Annie squinted to her left. In the direction, she thought, of Theobald’s Road. She was pretty sure the faint light she was seeing came from there, but a good ways distant. It seemed that what she now thought of as the coal passage didn’t serve only Bristol House. It extended along the neighboring buildings all the way to the corner. At that point there had to be a gate of some sort, probably opening into an alley. She stood still long enough to listen for the sound of anyone following her, heard nothing, and set off.

She was walking on uneven cobbles, which confirmed her idea about the age and purpose of the original construction. Thank God she had on sneakers. Still, for the first minute she went gingerly, always continuing to listen for sounds of pursuit. Nothing. How come? There were only two doors on the basement level and one was locked. Why had whoever was after her given up?

Maybe because there was only one way out of where she was, and her pursuer knew where she’d end up. Even so, she’d rather face whoever it was in an above-ground-level alley. Somewhere she could shout and be heard. And if she got there first, maybe she could get out of the alley and onto the street before there was any kind of confrontation. Annie broke into a trot. The sneakers helped to keep her footing on the treacherous cobbles, but a couple of times she stumbled and thought of what could happen if she tripped, maybe broke something. Don’t think about that, Annie. Run.

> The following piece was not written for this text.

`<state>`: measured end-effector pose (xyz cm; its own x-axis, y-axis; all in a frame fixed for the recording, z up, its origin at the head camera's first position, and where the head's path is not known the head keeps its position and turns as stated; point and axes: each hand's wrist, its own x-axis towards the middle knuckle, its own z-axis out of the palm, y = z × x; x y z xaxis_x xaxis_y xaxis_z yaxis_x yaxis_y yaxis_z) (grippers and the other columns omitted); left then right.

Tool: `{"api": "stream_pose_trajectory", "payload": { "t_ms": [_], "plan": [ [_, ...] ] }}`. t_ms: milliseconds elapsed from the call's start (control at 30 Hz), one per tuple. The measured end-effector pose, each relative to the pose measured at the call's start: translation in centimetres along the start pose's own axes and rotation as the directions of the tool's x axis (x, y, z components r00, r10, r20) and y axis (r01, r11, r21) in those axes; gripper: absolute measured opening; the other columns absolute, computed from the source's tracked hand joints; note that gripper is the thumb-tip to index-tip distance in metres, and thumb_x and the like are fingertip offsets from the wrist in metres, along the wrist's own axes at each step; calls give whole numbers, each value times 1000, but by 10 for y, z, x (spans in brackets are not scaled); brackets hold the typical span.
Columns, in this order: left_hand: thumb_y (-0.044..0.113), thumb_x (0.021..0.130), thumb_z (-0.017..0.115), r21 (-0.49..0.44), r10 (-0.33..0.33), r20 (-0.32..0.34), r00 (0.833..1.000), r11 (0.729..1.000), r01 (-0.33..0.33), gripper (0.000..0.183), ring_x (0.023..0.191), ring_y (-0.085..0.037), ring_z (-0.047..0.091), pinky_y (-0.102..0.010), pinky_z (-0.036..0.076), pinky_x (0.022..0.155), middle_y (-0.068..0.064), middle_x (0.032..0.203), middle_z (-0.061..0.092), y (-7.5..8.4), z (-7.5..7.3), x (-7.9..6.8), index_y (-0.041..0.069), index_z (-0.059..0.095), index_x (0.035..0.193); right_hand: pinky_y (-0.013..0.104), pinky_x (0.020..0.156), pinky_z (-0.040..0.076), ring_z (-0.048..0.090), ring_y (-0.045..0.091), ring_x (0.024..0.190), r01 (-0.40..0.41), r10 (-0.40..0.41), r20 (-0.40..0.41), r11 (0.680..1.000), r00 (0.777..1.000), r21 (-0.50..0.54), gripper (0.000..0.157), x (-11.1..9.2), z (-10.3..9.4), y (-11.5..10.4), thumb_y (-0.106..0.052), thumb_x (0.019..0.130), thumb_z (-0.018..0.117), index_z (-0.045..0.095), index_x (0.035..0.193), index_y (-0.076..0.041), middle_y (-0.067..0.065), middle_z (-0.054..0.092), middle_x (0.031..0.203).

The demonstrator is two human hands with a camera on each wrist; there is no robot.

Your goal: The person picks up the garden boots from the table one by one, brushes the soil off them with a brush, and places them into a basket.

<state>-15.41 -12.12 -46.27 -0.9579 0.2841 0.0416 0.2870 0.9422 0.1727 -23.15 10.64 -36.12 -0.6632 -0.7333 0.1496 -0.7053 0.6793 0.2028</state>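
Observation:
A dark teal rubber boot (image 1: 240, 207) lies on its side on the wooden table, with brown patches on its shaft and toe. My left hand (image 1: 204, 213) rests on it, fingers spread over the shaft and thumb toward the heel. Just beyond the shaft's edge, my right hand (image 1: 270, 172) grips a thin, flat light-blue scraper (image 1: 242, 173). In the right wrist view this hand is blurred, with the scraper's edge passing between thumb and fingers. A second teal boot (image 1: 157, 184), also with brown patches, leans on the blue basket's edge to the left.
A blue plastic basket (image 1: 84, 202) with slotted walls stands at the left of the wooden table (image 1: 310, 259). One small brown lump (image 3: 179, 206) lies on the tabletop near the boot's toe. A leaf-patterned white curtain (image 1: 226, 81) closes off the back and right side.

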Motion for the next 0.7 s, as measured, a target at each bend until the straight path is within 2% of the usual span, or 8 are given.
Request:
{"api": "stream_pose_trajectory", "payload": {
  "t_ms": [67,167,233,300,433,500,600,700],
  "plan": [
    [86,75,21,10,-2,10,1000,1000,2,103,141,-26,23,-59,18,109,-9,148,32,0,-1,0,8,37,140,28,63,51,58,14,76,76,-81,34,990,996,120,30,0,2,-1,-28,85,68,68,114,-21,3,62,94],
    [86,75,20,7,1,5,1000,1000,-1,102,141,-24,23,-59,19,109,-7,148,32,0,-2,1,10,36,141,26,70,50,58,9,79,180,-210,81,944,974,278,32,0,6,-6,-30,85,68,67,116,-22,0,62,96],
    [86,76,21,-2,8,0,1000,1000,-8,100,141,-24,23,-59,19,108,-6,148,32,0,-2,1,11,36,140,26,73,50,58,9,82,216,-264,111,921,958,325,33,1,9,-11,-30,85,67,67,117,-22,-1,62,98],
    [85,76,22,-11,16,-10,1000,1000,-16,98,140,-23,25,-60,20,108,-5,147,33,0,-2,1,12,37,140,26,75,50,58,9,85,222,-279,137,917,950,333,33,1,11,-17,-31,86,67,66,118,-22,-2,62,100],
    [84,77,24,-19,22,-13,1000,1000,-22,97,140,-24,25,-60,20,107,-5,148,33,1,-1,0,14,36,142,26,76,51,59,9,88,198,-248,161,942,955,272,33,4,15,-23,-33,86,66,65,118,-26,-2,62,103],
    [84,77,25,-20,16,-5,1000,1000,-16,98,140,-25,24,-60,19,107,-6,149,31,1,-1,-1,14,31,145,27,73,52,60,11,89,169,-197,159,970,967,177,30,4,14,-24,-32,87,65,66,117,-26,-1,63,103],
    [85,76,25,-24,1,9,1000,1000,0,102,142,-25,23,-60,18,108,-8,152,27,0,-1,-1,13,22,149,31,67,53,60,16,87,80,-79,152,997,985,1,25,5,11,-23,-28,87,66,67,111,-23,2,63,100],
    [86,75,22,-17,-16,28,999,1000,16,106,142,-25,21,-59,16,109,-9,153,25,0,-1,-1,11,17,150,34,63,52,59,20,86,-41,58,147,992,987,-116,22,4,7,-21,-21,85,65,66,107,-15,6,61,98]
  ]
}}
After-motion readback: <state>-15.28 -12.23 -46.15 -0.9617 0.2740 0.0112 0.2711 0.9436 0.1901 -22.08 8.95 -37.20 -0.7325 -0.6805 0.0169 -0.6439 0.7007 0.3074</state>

The dark was becoming more gray than black, and the air felt different, as if she were outside. She could make out stone walls to either side. Lots of moss and damp patches. No sun here ever. Run, Annie. She saw a gate up ahead, and a few stairs leading up to it. Her heart was pounding. The adrenaline drench had revved her up, undermined her training. She had to draw deep gasping breaths to keep herself going. Run, Annie. Run.